The term “gig work” has its origins in the US of the 1920s. This was originally used to refer to jazz club musicians who went from performance to performance and were paid accordingly. However, the term “Gig economy” became popular in the Great Depression as a way to describe workers juggling several part-time jobs or “gigs.” Nowadays the term refers increasingly to app-based jobs or where those needing workers find those needing work on digital job centres/platforms. The tasks involved are also time-limited, and one-offs, so the relationship is transactional.
The Gig economy therefore refers to various forms of temporary jobs whereby organisations and independent workers engage in short-term work arrangements in a free market system. The definition covers freelancers, consultants, independent contractors and professionals, as well as temps (temporary contract workers). Some work through online platforms, while others connect with partners and contacts off-platform.
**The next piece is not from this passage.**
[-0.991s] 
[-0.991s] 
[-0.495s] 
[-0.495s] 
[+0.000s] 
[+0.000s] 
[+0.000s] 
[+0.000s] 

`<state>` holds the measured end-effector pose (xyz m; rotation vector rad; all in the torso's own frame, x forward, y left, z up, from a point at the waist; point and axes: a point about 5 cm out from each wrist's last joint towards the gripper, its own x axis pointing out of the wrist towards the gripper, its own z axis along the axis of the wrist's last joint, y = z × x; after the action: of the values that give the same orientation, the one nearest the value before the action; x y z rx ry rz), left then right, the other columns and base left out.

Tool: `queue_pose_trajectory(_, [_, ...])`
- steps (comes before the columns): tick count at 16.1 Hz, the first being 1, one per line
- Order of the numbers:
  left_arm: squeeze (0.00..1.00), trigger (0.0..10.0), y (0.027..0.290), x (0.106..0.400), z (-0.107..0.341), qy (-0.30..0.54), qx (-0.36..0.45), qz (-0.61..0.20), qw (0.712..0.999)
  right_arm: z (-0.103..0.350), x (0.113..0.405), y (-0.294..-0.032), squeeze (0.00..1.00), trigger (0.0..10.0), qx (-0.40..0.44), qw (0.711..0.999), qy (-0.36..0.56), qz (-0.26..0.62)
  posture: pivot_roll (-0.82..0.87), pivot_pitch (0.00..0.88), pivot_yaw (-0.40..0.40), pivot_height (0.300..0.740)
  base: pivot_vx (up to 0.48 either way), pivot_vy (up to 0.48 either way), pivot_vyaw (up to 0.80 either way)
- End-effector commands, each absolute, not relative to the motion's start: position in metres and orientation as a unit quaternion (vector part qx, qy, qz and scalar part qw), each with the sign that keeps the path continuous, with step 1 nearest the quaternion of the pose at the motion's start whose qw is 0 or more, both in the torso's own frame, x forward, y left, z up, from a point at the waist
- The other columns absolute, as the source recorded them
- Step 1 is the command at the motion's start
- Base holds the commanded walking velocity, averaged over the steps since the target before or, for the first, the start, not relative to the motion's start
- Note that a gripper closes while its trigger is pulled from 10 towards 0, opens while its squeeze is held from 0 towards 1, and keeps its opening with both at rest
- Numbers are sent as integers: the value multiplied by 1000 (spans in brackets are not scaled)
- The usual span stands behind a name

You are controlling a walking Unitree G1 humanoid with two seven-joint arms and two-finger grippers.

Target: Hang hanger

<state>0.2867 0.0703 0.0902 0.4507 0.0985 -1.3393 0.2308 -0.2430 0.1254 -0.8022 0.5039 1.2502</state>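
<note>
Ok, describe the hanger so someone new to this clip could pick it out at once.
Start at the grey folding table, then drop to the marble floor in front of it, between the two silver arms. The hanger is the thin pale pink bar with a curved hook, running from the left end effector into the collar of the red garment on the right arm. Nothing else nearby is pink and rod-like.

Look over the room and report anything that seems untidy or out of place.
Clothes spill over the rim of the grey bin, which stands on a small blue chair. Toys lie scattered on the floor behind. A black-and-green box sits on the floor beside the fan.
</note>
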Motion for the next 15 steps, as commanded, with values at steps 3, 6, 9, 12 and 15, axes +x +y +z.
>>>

As we define the Gig economy, an important sub-division is between local and remote Gig work. Local gigs require the worker to be present in person, while remote work, also known as the "human cloud", allows tasks to be done anywhere in the world.
Being such a broad category, the situation of Gig economy participants is particularly varied. Some workers treat their gigs as their main source of income, while others treat them as secondary. Some Gig workers are highly skilled and this mode of work is their choice, while some are unskilled and see no alternatives to Gig work.